Je pense à Gavin et Max et leur manis de toujours tout commenter, même quand parfois on se passerait bien de leurs avis. Le petit rire que je laisse échapper a le mérite de me détendre un peu.

- Je vois. Et, comment est ce que tu te sens en leur présence? Me demande t-elle en prenant des notes.

Je réfléchis sérieusement à la question, et tente d'abord d'y répondre dans ma tête. Rien ne vient. Comment est ce que je me sens avec eux? A quoi ça sert de savoir ce genre de choses sérieux ? Le principal c'est que je me sois fait des amis non?

- J'en sais rien. Dis-je en abaissant le visage vers mes mains qui se déchaînent l'une dans l'autre, en fait je crois que je me sens...mieux. Moi même, enfin comme celle que j'ai toujours voulu être.

Je m'arrête un instant et elle se met à hocher la tête comme si elle était en accord avec mes paroles. C'est pas comme si elle pouvait s'opposer à ce que je disais de toute façon, d'ailleurs au fond est ce que c'est pour cette raison que je lui dis ça ? Est ce que je me sens réellement moi même lorsque je suis avec eux? Ou est-ce juste plus facile de prétendre que oui ?

- Vous savez, j'ai été victime de harcèlement scolaire durant plusieurs années...J'étais seule et personne ne voulait...

Je commence à m'expliquer, mais elle me coupe avant en plantant son regard dans le mien.

- Je sais, j'ai tes antécédents médicaux.

Oh...Elle connait donc mon passé, sans que je n'ai eu besoin de lui dire. Enfin, elle est seulement au courant de ce que je me suis autorisée à livrer à mon ancienne psychologue, c'est à dire une infime partie de ce qui continue de me hanter quotidiennement.

- Tu m'as parlé de ton groupe d'amis, mais j'aimerais savoir si tu t'es fais des ennemis également.

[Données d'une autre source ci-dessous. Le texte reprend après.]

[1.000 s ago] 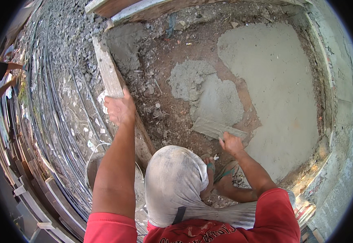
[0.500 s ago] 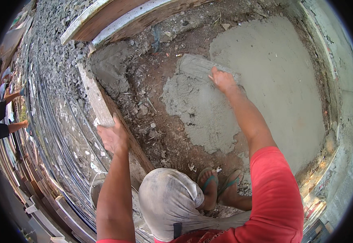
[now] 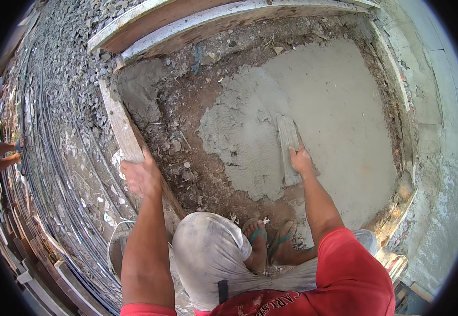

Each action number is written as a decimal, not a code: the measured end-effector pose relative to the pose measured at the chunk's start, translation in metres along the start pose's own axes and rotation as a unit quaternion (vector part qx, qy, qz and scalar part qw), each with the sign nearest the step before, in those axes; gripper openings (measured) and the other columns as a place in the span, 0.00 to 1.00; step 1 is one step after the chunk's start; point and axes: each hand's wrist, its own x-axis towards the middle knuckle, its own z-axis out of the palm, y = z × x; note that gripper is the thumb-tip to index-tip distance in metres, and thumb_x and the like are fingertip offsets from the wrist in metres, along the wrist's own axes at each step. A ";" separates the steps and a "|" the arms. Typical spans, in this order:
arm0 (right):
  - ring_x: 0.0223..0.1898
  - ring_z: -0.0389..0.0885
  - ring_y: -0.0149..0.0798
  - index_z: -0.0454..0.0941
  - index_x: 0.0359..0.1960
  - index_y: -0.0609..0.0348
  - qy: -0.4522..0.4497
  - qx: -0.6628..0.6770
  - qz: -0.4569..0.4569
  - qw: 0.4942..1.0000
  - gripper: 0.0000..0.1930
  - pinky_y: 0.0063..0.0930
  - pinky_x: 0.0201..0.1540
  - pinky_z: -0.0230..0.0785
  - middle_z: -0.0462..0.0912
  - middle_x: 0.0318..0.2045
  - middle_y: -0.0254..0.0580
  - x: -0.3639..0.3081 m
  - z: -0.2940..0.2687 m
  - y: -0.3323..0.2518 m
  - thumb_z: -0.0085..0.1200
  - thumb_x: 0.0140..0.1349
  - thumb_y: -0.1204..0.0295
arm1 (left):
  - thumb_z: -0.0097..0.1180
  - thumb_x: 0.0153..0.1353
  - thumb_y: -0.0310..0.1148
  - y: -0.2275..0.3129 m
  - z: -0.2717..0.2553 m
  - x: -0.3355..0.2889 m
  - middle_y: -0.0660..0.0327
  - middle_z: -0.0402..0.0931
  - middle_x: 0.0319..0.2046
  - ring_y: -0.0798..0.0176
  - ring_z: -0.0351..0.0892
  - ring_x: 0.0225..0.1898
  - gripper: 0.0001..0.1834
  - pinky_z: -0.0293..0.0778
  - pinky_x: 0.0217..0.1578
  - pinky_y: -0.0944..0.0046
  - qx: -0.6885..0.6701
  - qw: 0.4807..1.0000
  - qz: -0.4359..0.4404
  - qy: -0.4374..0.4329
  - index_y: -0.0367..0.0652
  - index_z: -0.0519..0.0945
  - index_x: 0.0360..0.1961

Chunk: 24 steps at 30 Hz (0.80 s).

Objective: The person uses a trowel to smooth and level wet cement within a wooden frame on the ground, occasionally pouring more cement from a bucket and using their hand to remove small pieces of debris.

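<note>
My right hand (image 3: pixel 301 160) is closed on a long, narrow wooden float (image 3: pixel 287 136), which lies on wet grey concrete (image 3: pixel 344 121). The float sits where a rough, lumpy patch at the left meets a smooth stretch at the right. Over the top edge of an upright wooden form board (image 3: pixel 117 113), my left hand (image 3: pixel 142 176) is closed, with the fingertips partly hidden behind the wood. Bare brown soil (image 3: pixel 187 152) with small debris shows between this board and the concrete.
Two thick boards (image 3: pixel 187 29) edge the far side. Gravel (image 3: pixel 66 58) and long rods (image 3: pixel 42 121) lie at the left, near another person's legs (image 3: pixel 5 155). A concrete ledge (image 3: pixel 423 121) borders the right. My sandalled feet (image 3: pixel 258 239) stand on soil at the near edge.
My right hand has drawn the float nearer, and it has turned from crosswise to nearly lengthwise. A smoother swath shows on the concrete's far part. My left hand stays on the board.
</note>
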 end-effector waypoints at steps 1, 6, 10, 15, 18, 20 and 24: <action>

C'est le cas ?

J'avale ma salive et lutte pour ne pas tressaillir devant ce mot que je déteste.
Ennemis. Ennemis, ou personnes malfaisantes, néfastes et opposées à votre bonheur. Je revois les visages de Marcus, de Marie et de tous les lycéens qui me détestaient dans mon ancien lycée. Je suis tentée de dire que non, je n'ai pas d'ennemis.

- Non, pas spécialement.

Pourtant son visage réapparait dans mon esprit. Son regard à la fois glacial et vide défile dans ma tête, ainsi que ses mots durs et cruels. Et alors soudain, je ne suis plus sûre de rien.

- Enfin...Il y a ce garçon.

Mme Klark note quelque chose sur son carnet et me fait signe de continuer.

- Parle-moi de ce garçon.

Parler de ce garçon ? J'essaye de trouver des mots qui pourraient le définir et pourquoi pas expliquer la chose étrange que je ressens pour lui, mais rien ne me vient directement. Il me faut de longues secondes pour que j'arrive à définir ce personnage singulier.

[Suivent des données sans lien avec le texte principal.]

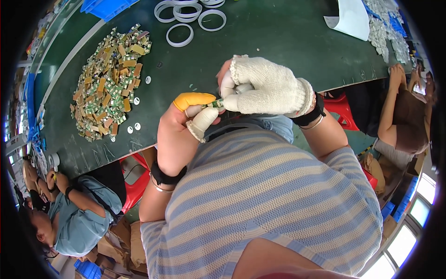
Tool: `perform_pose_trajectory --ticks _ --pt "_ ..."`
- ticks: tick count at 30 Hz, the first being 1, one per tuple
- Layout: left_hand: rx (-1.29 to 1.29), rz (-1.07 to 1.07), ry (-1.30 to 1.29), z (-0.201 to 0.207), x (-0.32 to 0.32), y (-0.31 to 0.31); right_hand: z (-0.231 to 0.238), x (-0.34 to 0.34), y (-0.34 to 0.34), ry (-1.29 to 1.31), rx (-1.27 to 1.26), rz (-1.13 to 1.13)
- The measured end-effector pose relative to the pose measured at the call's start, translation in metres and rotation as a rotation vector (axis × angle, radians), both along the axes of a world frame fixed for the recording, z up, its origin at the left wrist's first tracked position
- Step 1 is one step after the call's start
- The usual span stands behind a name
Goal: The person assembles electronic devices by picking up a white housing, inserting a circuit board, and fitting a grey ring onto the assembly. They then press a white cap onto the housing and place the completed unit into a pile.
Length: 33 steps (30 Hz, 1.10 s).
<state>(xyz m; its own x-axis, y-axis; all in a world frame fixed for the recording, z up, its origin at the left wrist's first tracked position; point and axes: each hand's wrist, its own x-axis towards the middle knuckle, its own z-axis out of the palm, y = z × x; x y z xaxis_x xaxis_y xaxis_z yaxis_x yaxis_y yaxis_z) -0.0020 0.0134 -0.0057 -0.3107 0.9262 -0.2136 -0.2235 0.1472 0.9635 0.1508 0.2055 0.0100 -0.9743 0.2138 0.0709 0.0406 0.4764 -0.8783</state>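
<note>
A small green circuit board [216,104] is pinched between my two hands, just over the near edge of the table. My left hand [179,125], bare but for a yellow finger cot and white cloth finger covers, grips its left end with thumb and forefinger. On the board's right end close the fingertips of my right hand [265,88], which wears a white knitted glove. The curled right fingers hide part of the board. To the left lies a big pile of similar small boards [109,88], green and tan.
Several white rings [180,35] lie at the far side of the green table [195,56]. A blue bin [106,8] stands far left; a white sheet [348,21] and clear plastic pieces [383,32] lie far right. Co-workers sit on both sides, by red stools [341,111].
</note>
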Motion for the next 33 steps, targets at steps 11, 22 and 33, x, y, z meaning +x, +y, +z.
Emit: perform_pose_trajectory --ticks 11,22,33 --pt "0.018 0.023 0.068 0.005 0.002 -0.003 0.005 -0.002 -0.004 0.003 0.034 -0.01" --pt "-0.006 0.062 0.383 0.006 0.002 -0.001 0.029 -0.008 0.004 0.012 0.474 0.085" --pt "0.008 -0.006 0.227 0.01 -0.009 -0.012 0.024 -0.016 -0.006 -0.031 0.128 0.085"
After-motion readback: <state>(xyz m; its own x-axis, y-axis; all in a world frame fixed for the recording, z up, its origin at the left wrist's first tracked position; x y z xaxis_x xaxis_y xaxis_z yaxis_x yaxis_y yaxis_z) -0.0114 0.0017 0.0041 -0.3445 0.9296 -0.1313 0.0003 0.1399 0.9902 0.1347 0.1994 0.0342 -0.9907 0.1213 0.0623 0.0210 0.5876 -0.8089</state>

- Il est si....étrange . Parfois vous savez, quand je le regarde j'ai l'impression de me voir, enfin de voir la personne que j'étais avant. Toujours seule, et rabaissée publiquement.

Je fixe un des pieds du bureau devant moi et déballe sans y réfléchir tout ce à quoi je pense en me remémorant les épisodes qu'on a vécus ensemble, en faisant abstraction de la haine que j'éprouvais pour lui il y a à peine quelques heures.

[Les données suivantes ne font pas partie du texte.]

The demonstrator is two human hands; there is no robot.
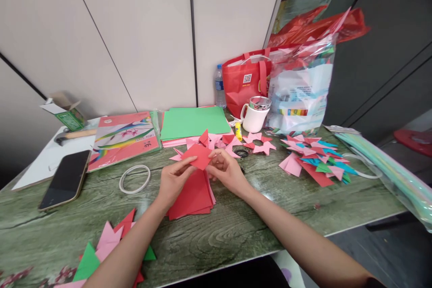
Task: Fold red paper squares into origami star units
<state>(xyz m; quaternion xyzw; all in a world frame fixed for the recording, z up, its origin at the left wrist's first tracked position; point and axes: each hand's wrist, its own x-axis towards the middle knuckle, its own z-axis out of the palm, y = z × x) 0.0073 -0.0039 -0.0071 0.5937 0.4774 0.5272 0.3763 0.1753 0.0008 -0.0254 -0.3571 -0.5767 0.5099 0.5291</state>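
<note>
Between my two hands a piece of red paper (pixel 198 156) is held up, turned with a corner toward me. My left hand (pixel 175 182) pinches its left side between thumb and fingers. On the opposite side, the fingers and thumb of my right hand (pixel 227 171) close on the edge. Beneath them lies a stack of red paper sheets (pixel 191 195), with a little pink showing at its right edge. Just behind my hands are several folded pink and red paper pieces (pixel 216 140), partly covered by the held paper.
Green sheets (pixel 195 122) lie at the back, near a glue stick (pixel 238 131) and a white mug (pixel 255 116). Folded colored pieces (pixel 313 155) sit right, others (pixel 110 240) front left. A phone (pixel 65 180), white ring (pixel 135 179) and paper pack (pixel 124 139) are left. Bags (pixel 299 94) stand behind.
</note>
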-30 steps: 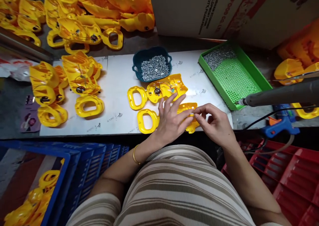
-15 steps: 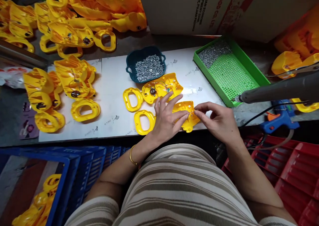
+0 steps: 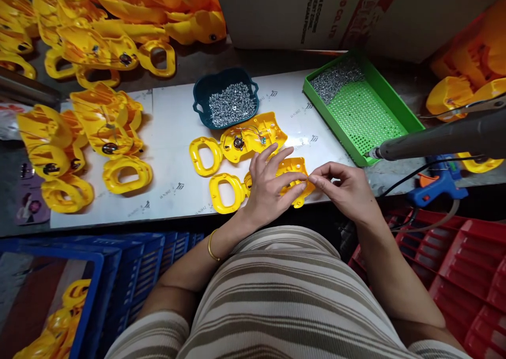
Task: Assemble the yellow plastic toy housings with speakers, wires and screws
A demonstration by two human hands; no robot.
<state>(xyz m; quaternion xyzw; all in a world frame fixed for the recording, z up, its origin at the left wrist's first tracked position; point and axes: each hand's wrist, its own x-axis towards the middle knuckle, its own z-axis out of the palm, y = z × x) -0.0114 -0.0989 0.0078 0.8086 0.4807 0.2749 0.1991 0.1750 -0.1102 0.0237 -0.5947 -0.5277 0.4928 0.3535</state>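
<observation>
My left hand [image 3: 271, 187] is over a yellow plastic shell half [image 3: 294, 165], with its thumb and index finger brought close together and the other fingers spread. My right hand [image 3: 343, 190] pinches at the shell's right edge, fingertips nearly touching those of the left. Between them is a thin wire, mostly hidden by the fingers now. A ring-shaped yellow handle [image 3: 226, 193] extends left from this shell. Just behind lies a second open shell half [image 3: 253, 135], holding a round metal part, thin wires and a small green board, with its own ring handle [image 3: 205, 157].
A dark teal basket [image 3: 201, 116] and a green perforated tray [image 3: 379, 124] hold small metal screws. Yellow shells [image 3: 106, 119] are stacked left and behind. A screwdriver-like tool [image 3: 427, 140] and a blue glue gun [image 3: 438, 190] are at right. Blue [image 3: 130, 264] and red [image 3: 454, 274] crates stand below.
My fingertips have come closer together, and the thin wire seen between them earlier is now mostly covered. The view has shifted slightly; the shells stay in place.
</observation>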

- Le premier jour on s'est foncés dedans, enfin pour être honnête c'était de ma faute. J'avais juste pas envie de reconnaître qu'une fois encore ma maladresse l'avait emporté. Je me mets à rire, on a été collé ensemble et j'en ai profité pour lui offrir un de mes recueils de poèmes préférés. En fait je m'en voulais, j'ai fait croire que c'était mes parents qui m'avaient obligée à lui faire ce cadeau, en y voyant un moyen de repartir sur de bonnes bases, un peu comme une trêve. Mais c'est moi qui ai pris l'initiative de le lui faire volontairement. Je voulais m'excuser, et lui montrer mon soutien...Dans ce qu'il traverse je veux dire.